③地域の正当化・分極化と中立化・統合化要求の昂進
次に、「党弊」と言われた政党による官僚支配の問題がある。
加藤高明護憲三派内閣では、朝鮮総督府政務総監、鉄道次官、内閣拓殖局長などのポストに政党員が就く「政党員の就官」が行われ、
湯浅倉平内務次官、太田政弘警視総監、川崎卓吉内務省警保局長等、憲政会系官僚の積極登用も実施されている。
また、中でもこの問題との関わりで重要であったのは、内務省と選挙の関係の問題であった。
内務省を掌握すると選挙に勝つことができるということで、内務官僚の政党による掌握というのが極端に進んでいったのである。
この反省から、政党内閣が倒れた後の斎藤実挙国一致内閣では、警視総監・内務省警保局長・衆参両院書記官長などは試験任用にするという文官任用令の改定が行われ、
官吏の身分保障が強化されることになったのであった。
しかし、事態はもっと深刻であり、この程度のことで収まるようなものではなかったようだ。

・・・・(大分県の警察部長に就任した内務官僚の体験記録)

この記録が特に興味深いのは、政党政治の最盛期は地域社会が二大政党に分極化していて、それぞれ警察や暴力団まで使って自党の浸透を図っていた、従って普通の市民にとっては、政党政治が終わって「天皇陛下の警察官」という形で警察が中立的で公平な態度をとることが非常に歓迎されていたということがわかるからである。

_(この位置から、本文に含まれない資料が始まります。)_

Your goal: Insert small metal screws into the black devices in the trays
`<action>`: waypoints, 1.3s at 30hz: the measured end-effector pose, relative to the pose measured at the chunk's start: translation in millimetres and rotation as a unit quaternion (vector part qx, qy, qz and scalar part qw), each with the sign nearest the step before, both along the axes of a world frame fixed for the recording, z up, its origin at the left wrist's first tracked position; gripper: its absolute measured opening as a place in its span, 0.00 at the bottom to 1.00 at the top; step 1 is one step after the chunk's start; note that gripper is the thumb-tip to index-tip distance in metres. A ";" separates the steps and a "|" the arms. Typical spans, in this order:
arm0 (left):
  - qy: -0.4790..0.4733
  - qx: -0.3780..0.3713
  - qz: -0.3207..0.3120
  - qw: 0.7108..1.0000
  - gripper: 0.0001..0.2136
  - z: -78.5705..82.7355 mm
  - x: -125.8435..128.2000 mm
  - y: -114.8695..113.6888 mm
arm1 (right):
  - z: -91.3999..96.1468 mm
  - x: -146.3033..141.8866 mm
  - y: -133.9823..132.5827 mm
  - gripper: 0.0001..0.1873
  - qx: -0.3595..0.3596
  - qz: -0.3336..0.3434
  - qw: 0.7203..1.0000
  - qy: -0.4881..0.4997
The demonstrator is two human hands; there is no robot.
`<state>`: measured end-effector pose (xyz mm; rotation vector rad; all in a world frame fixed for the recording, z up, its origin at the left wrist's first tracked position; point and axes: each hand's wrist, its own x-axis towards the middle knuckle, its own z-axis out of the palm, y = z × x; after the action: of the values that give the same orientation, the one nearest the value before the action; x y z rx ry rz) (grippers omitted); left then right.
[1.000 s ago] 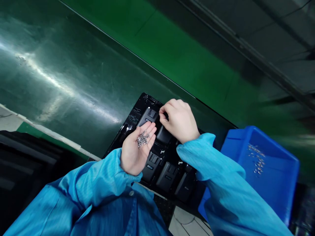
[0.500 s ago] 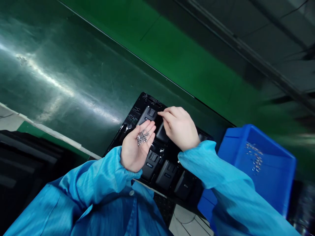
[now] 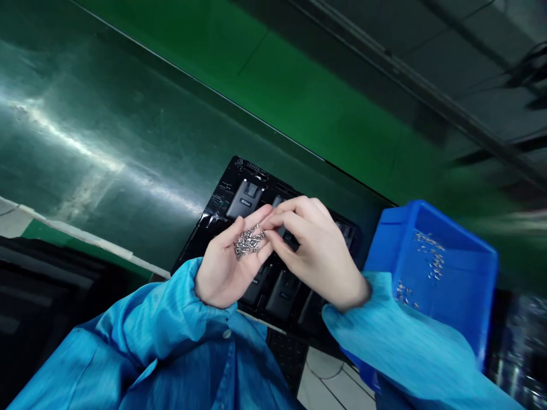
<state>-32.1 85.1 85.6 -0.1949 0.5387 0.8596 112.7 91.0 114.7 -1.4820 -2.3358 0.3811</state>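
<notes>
A green table [image 3: 171, 122] carries a black tray [image 3: 220, 196], a blue bin [image 3: 465, 296] right of it. Above the tray, the left hand [image 3: 228, 267] lies open, palm up; the right hand [image 3: 316, 245] curls in at its fingers. A "Riton" case [image 3: 245, 200] sits in the tray — small metal screws [image 3: 248, 242] heap in the left palm. Whether the right pinches one is unclear.

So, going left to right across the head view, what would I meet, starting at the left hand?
Left hand with small metal pieces in its palm → right hand → blue bin.
</notes>
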 end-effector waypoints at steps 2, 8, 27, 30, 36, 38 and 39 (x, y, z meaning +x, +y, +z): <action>-0.013 0.008 -0.007 1.000 0.20 1.6 1.3 -2.5 | 0.0 -0.2 -1.1 0.02 0.008 -0.011 1.000 -0.001; -0.028 0.020 -0.006 0.999 0.18 2.4 6.6 -7.5 | 2.1 1.3 -2.1 0.04 -0.008 -0.007 1.000 0.005; -0.026 0.030 -0.024 0.999 0.17 0.8 9.0 -9.7 | 5.4 5.1 -0.9 0.04 -0.010 0.021 0.999 -0.024; -0.008 0.002 -0.024 1.000 0.17 -4.5 10.4 -10.1 | 9.5 16.5 2.7 0.04 0.017 0.015 0.999 -0.033; 0.014 -0.026 -0.046 0.999 0.20 -13.3 18.6 -7.7 | -5.9 48.6 23.4 0.03 0.061 -0.044 0.996 -0.045; 0.026 -0.037 -0.046 0.998 0.20 -14.4 21.8 -6.2 | -18.8 56.4 32.6 0.03 0.066 -0.051 0.995 -0.059; 0.032 -0.043 -0.045 0.998 0.21 -14.7 23.2 -5.5 | -25.4 58.9 37.2 0.03 0.069 -0.050 0.994 -0.070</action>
<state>-8.8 79.6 70.9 -0.2203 0.6404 0.7575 171.6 128.2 89.3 -1.5966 -2.3280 0.0908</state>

こうした視点から見ると「党利党略」に憂き身をやつす(と見られた)政党政治への「嫌悪感」が「中立的」と考えられたもの(天皇・官僚・警察・軍部等)の台頭を必然化したのだとも結論付けることができよう。

④「劇場型政治」とマスメディア・世論の政党政治観
1926年に起きた朴烈怪写真事件は、ヴィジュアルメディアを駆使した大衆動員型政治の皮切りとなるものであった。
日本の「劇場型政治」はこの時に始まったと言ってよい。
その背後には前年に成立し、近く実施されることが決まっていた普通選挙があった。
その後、満州事変も五・一五事件も、言い換えると戦争やテロも、耳目をそばだてるものとしてマスメディアによる絶好の「劇場型大衆動員政治」の機会・舞台となった。
そして、こうした形で、もう「政策論争」だけでは太刀打ちできない時代が始まっていたのにもかかわらず、多くの政党人はそれに十分気が付かなかったのである。

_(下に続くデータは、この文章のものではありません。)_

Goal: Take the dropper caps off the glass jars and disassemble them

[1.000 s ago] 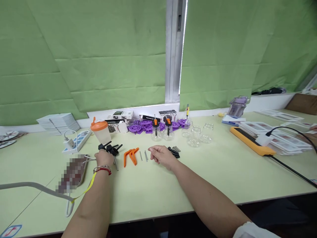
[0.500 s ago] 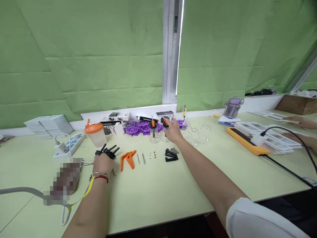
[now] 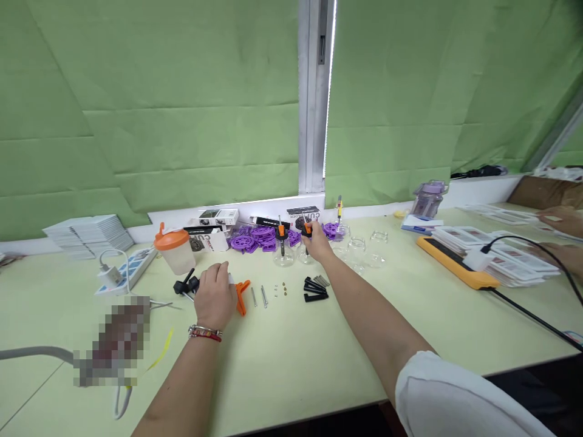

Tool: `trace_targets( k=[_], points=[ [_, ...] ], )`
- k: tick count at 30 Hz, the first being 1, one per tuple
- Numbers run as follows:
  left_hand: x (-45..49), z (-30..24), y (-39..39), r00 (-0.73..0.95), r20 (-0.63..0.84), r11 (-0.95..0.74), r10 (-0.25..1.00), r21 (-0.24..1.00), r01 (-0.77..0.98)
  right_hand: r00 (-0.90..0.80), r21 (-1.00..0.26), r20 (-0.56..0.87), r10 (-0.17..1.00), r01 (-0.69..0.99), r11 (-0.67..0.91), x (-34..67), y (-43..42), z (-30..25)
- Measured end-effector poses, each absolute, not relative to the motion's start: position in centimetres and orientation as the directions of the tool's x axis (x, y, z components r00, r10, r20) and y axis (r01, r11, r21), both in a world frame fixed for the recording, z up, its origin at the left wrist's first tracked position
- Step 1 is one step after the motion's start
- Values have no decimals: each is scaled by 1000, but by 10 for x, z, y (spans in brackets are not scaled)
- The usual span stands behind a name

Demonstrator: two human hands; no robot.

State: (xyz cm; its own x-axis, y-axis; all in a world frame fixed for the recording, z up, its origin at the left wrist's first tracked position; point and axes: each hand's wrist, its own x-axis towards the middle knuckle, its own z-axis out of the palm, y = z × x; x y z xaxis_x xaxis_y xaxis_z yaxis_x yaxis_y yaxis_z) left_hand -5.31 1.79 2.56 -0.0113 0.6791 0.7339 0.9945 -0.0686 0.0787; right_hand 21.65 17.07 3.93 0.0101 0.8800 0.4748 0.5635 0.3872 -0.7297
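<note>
My right hand [image 3: 317, 244] is closed on a black-and-orange screwdriver [image 3: 308, 230], which stands upright in a small glass jar [image 3: 305, 257] with its metal shaft upward. A second such screwdriver [image 3: 281, 233] stands in the glass jar [image 3: 284, 260] to its left. My left hand [image 3: 215, 298] is palm down over the table, its fingertips hidden beneath it. It covers part of the orange angled pieces [image 3: 242, 298]. Just left of it lie black knobbed parts [image 3: 184, 285]. Long screws [image 3: 263, 296], tiny brass pieces [image 3: 285, 289] and black angled pieces [image 3: 315, 290] lie between my hands.
Purple openwork parts [image 3: 255, 238] are heaped by the wall near printed boxes [image 3: 212, 239]. Clear jars [image 3: 357, 247] stand right of my right hand. An orange-lidded cup [image 3: 173, 243] and a power strip [image 3: 141, 261] are left; a yellow-black strip [image 3: 455, 262] and another person's hands [image 3: 562, 220] are right.
My left hand has let go of the black knobbed parts and moved right, over the orange pieces. My right hand stays at the jar, with the screwdriver in its grip.
</note>
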Motion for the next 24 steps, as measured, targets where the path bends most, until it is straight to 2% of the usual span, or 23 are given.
trace_targets(
  k=[4, 7, 10, 13, 15, 18, 22, 24],
  points=[
    [-55, 25, 19, -11, 729, -114, 684, 122, 986, 126, -609, 712, 691, 601, 518, 217, 149, 60],
    [-50, 30, 14, 13, 732, -229, 682, 196, 954, 167, -547, 797, 581, 608, 576, 212, 103, 88],
    [-36, 40, 3, 60, 697, -419, 715, 358, 835, -39, -509, 762, 646, 581, 635, 196, 45, 109],
    [-20, 50, -13, 106, 600, -566, 793, 662, 491, -220, -515, 663, 716, 560, 649, 170, -2, 104],
    [-12, 54, -21, 163, 493, -519, 854, 828, 212, -302, -523, 603, 739, 550, 652, 151, -21, 91],
    [-5, 53, -27, 216, 303, -302, 928, 953, -39, -360, -573, 537, 763, 508, 643, 134, -32, 72],
    [-7, 47, -26, 214, 131, -80, 968, 970, -230, -491, -716, 437, 754, 317, 622, 138, -22, 66],
    [-11, 45, -24, 213, 110, -43, 971, 954, -297, -529, -845, 349, 773, 179, 504, 149, -9, 66]
  ],
)
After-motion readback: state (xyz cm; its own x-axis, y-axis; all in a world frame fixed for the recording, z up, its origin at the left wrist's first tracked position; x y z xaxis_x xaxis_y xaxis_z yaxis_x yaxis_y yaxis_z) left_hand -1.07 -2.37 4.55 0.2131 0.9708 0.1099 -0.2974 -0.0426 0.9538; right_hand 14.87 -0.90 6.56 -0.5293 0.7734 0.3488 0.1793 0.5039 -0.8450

さらにマスメディアの問題として指摘しておかねばならないことに、マスメディアが政党政治の批判をするばかりで、それを積極的に育成しようという傾向が乏しかったということがある。
いつも「断末魔」とか「末期症状」というような言辞を使った報道ばかりをして、「既成政党は腐敗している」「政党政治では駄目だ」という意識を国民に植え付けた最大のものはマスメディアであった。

普通選挙による大衆デモクラシーが始まった、まさにその時政党政治もスタートした。
政党政治は様々なところでまだ未熟であった。
それに対し、買収や不正な政治資金の融通はもってのほかだが、マイナス面ばかり強調し、反対党との競争に勝つための様々な方策にも「党利党略」だとして批判の矛先を向けるのは問題であった。
自由で民主的な政治は議会政治であり、議会政治は政党政治である。
できるだけ寛容でなければ政党政治は維持できない。
その面で国民も、そしてマスメディアの責任も大きい。